Por que existem divergências jurisprudenciais e até doutrinária quanto a renúncia a alimentos?
R.: Duas são as razões fundamentais, em meu ver. Em
primeiro lugar, porque as percepções teóricas e práticas sobre validade e
eficácia da renúncia são deficientes. Tais conceitos aparecem
confundidos no entremeio de falta de nitidez e de precisão. Em segundo
lugar, porque as mutações plurais na ambiência do Direito das famílias
tem sido captadas apenas parcialmente até o momento pelo Poder
Judiciário brasileiro; neste sentido, como a igualdade não afasta o
reconhecimento das diferenças, impende ainda construir, nomeadamente nas
questões de gênero, sentidos próprios de alimentos, renúncia, liberdade
e responsabilidade. Em outras palavras: a hermenêutica voluntarista que
chancela a plena validade e eficácia da renúncia a alimentos como se
fosse um valor por si só, sem se atentar para o caso concreto, não raro
vai de encontro à situação fática da mulher.
Nesse caso específico, mesmo com a renúncia a
alimentos, o ex-companheiro continuou pagando alimentos. Como fica o
venire contra factum proprium (vedado comportamento contraditório)?

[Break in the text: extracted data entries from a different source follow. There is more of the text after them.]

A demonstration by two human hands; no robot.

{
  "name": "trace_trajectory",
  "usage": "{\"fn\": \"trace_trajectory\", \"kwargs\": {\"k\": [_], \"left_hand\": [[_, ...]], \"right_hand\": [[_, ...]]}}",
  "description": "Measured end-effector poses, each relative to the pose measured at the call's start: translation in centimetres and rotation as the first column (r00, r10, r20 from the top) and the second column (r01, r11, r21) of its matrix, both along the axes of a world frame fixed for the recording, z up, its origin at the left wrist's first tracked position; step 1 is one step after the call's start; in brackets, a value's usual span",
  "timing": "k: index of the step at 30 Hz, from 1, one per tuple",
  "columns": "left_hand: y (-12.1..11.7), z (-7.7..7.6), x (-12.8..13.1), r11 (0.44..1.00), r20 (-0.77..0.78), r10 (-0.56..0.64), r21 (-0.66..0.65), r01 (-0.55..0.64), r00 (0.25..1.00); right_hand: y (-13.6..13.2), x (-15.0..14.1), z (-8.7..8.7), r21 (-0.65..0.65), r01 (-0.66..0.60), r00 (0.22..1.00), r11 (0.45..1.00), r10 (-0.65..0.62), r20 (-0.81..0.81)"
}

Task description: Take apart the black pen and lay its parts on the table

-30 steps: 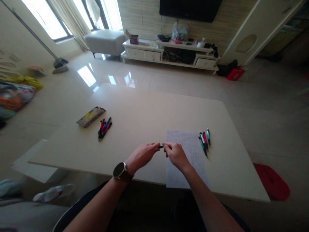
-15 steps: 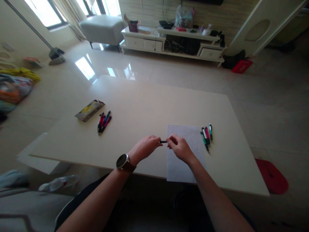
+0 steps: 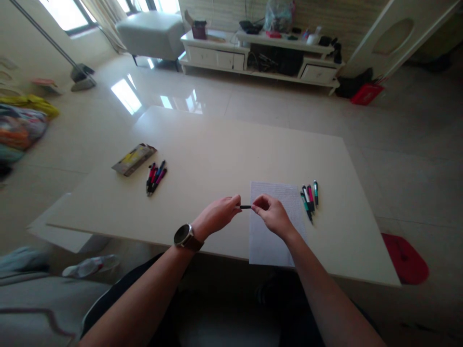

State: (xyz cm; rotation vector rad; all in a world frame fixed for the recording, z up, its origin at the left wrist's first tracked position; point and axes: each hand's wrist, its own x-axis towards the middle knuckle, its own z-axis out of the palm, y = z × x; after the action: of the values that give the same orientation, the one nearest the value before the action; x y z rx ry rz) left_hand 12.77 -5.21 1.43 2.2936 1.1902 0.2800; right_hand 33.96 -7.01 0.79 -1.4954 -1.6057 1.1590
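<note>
Between my two hands a thin pen with a dark body is held level above the table. My left hand, with a watch on its wrist, is closed around the pen's left end, where a bit of white shows. At the other end, the fingertips of my right hand pinch the pen. Below my right hand lies a sheet of lined paper. Several pens with teal, white and pink parts lie right of the paper. Another group of pens, red, blue and purple, lies on the left.
The white table spans the middle of the view. A grey and yellow packet rests near its left side. Past the table's right edge is a red stool seat. A white TV cabinet stands against the far wall.
My hands have moved slightly apart, and more of the pen shows between them. The view has tilted a little, so the table sits higher in the picture.
</note>
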Motion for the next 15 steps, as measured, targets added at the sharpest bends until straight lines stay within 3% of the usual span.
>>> {"fn": "trace_trajectory", "kwargs": {"k": [3,7,12,15], "left_hand": [[-0.12,-0.13,-0.27,1.0,-0.003,0.0,-0.003,0.0,1.0],[-0.1,-0.06,-0.41,1.0,-0.004,-0.01,0.017,0.01,1.0],[0.27,0.31,-0.13,1.0,-0.001,-0.006,0.029,0.006,1.0],[0.46,0.31,0.12,1.0,-0.008,-0.013,0.028,0.013,1.0]], "right_hand": [[-0.05,-0.06,0.02,0.023,0.03,0.999,0.999,-0.031,0.019],[-0.17,-0.05,0.2,-0.04,0.013,1.0,0.999,-0.014,-0.025],[0.0,0.02,0.42,0.037,0.025,0.999,0.999,-0.026,0.027],[0.17,0.09,0.1,-0.013,0.023,1.0,1.0,-0.023,0.015]]}}
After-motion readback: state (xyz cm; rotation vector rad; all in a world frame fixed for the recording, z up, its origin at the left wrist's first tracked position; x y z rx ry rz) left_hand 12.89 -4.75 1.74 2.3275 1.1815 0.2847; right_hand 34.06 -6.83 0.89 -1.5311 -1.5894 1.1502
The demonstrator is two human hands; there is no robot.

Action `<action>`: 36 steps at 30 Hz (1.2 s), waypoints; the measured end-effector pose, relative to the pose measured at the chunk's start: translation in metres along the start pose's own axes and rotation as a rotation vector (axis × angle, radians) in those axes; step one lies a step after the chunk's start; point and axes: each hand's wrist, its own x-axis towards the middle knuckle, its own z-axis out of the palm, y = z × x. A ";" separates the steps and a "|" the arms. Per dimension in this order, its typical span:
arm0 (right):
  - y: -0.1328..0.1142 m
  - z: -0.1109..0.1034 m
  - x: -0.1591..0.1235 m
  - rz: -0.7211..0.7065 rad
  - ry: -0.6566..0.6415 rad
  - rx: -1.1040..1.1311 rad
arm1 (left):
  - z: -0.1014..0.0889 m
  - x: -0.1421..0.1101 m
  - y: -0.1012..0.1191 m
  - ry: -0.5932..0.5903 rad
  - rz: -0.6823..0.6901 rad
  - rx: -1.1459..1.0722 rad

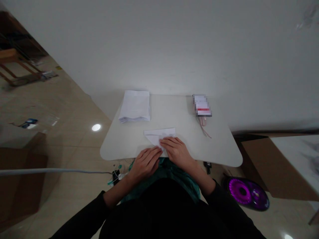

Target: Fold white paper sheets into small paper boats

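A person's right hand (176,152) lies flat, fingers together, on a folded white paper (159,135) at the near edge of a white table (119,146). The left hand (146,162) rests flat against the paper's near tip; neither hand visibly pinches it. A stack of white paper (134,106) sits toward the far left corner, a blurred packet (201,105) with a pink cord (204,128) toward the far right.

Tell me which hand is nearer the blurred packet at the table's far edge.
Right hand: it rests on the folded paper, below and left of the blurred packet. The left hand lies farther away, beyond the right hand.
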 end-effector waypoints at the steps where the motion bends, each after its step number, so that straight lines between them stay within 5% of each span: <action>1: 0.000 0.000 0.000 -0.003 0.000 -0.004 | 0.002 -0.001 0.002 0.001 0.011 0.005; 18: 0.004 0.004 -0.001 0.034 0.027 0.069 | -0.010 0.005 0.001 -0.068 -0.144 0.089; 27: 0.005 0.007 -0.001 0.028 0.034 0.052 | -0.023 0.015 -0.031 -0.102 -0.255 0.112; 36: 0.006 0.010 -0.003 0.030 0.036 0.036 | -0.018 0.012 -0.026 -0.101 -0.174 0.129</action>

R.: O comportamento concludente tem valor constitutivo de
situações jurídicas. No choque entre a previsão em abstrato de um dever
jurídico ou de um direito subjetivo e o comportamento concreto das
partes, será este (o comportamento) juridicamente valorado para se
sobrepor àquele. Portanto, há certa forma desupressio diante do
comportamento em pauta. Logo, o ex-companheiro que paga alimentos, após a
renúncia, assume objetivamente a posição de devedor, ao contrário do
que foi acolhida pelo voto majoritário no acórdão em pauta.
A ministra relatora, em voto vencido, considerou
que seria possível, ao menos em princípio, ponderar que esse dever,
originariamente não previsto no acordo de dissolução da união estável,
tenha sido gerado num ambiente de boa-fé objetiva pós-contratual. O
senhor concorda que neste caso poderia ser invocado o princípio da boa
-fé?
R.: Sim, sem dúvida. Com inteira razão a Ministra
relatora, ainda que vencida no julgamento colegiado em pauta. Há,
inequivocamente, uma projeção eficacial pós-pacto da relação jurídica, e
nessa ambiência de pós-contratualidade incide a boa-fé objetiva que
emerge de cumprimento de pensionamento alimentar. É uma erronia
cogitar-se de mera liberalidade em tal hipótese, pois se trata de um
comportamento que gera dever jurídico e infirma o sentido da renúncia
anterior.
Entendendo que os alimentos provisórios/
compensatórios devem levar em conta o binômio “necessidade e
possibilidade”, neste caso, não gera obrigação alimentar, como afirmou o
ministro Massami Uyeda (aposentado), em seu voto?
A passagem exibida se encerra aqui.